Kecanggungan menjalari suasana saat Syam ditinggal berdua saja dengan Sastra di ruang perawatan. Hanya suara EKG dari monitor jantung yang kabel-kabelnya terhubung ke dada Sastra yang menemani, bunyi 'bib' itu menyela di antara kesunyian yang tercipta. Syam terus menggaruk kepalanya lalu beralih menatap layar ponsel berkali-kali, berusaha menghubungi Marcep yang tidak menongolkan wajahnya sedari tadi. Syam yakin hansip itu ketiduran di pos hansip, menitipkan Sastra yang bandel dan disuruh puluhan kali untuk tidur malah duduk melamun, bersandar di tepian ranjang sembari memegangi tasbihnya.
"Mending lo tidur Sas, bentar lagi adik lo ngejemput lo. Kondisi lo harus stabil dalam perjalanan ke Jakarta entar," ujar Syam lagi pada Sastra yang pandangannya menjurus pada jendela.
"Ada banyak waktu untuk tidur," sahut Sastra.

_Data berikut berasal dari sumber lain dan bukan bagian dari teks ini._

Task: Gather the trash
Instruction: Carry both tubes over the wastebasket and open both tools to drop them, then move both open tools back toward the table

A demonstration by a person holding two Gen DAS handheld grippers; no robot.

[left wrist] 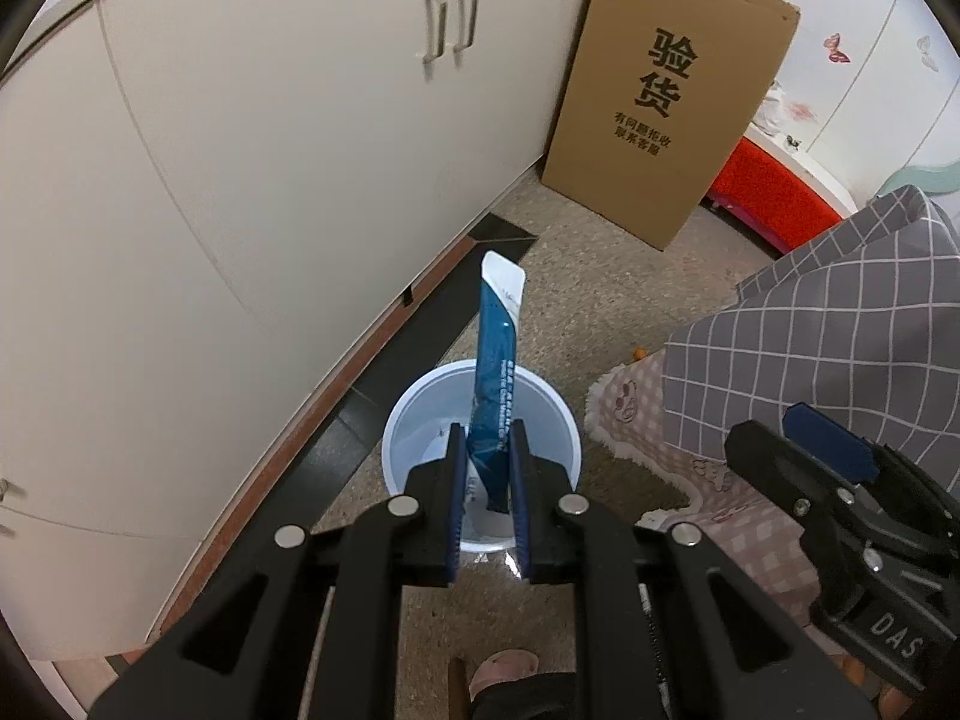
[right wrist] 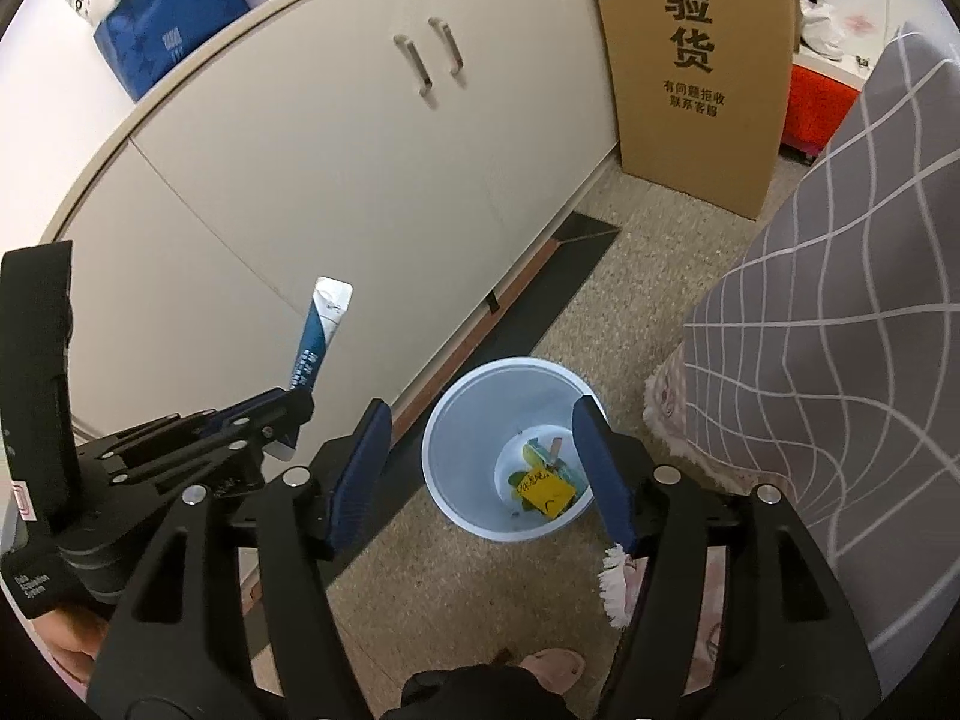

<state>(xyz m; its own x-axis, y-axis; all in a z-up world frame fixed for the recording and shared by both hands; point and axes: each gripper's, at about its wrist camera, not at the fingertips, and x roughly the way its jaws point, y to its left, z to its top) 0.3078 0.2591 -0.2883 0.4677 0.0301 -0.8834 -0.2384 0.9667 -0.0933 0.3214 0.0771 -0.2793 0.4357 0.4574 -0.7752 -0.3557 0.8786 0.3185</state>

Ini yang membuat Syam canggung. Perkataan Sastra tidak mengenakan di hati. Syam tidak suka. Rasanya bertahun-tahun yang lalu Syam mengalami hal yang sama, saat dia menghadapi lelaki berbalut pakaian biru pasien, duduk di atas ranjang dengan mata melamun yaitu sahabat terbaiknya yang telah tiada, Senja Arkatama.
Entah kenapa Syam melihat Senja pada diri Sastra.
Begitu mirip.
"Jam berapa sekarang?" tanya Sastra.
"Mau jam tujuh pagi," beritahu Syam, melirik jam yang menggelantung di dinding dan matahari pun perlahan masuk dari jendela. "Sebentar lagi gue yakin ambulan lo datang. Mereka pasti mengalami kendala dalam perjalanan, makanya terlambat datang. Tapi gue hubungi tadi, mereka sudah ada di jalan masuk kabupaten. Jadi kita siap-siap. Barang lo yang di rumah bisa gue kirim entar. Terpenting elo perlu dirawat di rumah sakit yang fasilitasnya memadai."

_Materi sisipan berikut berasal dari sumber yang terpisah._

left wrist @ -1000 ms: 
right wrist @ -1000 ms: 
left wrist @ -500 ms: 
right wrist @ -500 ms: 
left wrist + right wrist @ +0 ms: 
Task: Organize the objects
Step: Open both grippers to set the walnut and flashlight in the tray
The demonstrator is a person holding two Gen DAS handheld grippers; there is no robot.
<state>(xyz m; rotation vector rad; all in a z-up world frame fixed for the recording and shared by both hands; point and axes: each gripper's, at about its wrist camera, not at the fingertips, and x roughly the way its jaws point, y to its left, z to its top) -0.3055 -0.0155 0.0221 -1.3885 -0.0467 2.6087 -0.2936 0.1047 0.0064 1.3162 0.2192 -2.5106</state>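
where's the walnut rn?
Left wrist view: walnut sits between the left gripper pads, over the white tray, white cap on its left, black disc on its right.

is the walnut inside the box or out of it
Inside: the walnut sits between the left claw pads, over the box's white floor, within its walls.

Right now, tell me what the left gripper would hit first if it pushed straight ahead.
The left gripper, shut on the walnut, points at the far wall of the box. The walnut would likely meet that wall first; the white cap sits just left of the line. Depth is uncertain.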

Sastra tersenyum mendengar omongan panjang-lebar dari Syam yang awalnya dia kenal sebagai lelaki dingin dan irit bicara.
"Cepat sembuh! Balik lagi ke desa Daun dalam keadaan sehat. Posisi lo sebagai lurah bisa lo dapatkan lagi. Warga sini sayang sama lo, gue yakin mereka pasti meminta elo menjabat lagi." Syam mengambil tas di lantai berisikan beberapa pakaian Sastra yang baru saja dibawakan Marcep sebelum dia menghilang. "Lo pakai jaket atau gimana?" tanyanya menambahkan mengeluarkan jaket hitam tebal.
Namun Sastra tidak menjawab, pandangannya masih mengarah pada jendela, jatuh pada kilau embun yang menggantung di rimbun pepohonan yang tumbuh lebat sekitar jendela. Membaui pagi dengan angin sejuk setelah malam yang dingin.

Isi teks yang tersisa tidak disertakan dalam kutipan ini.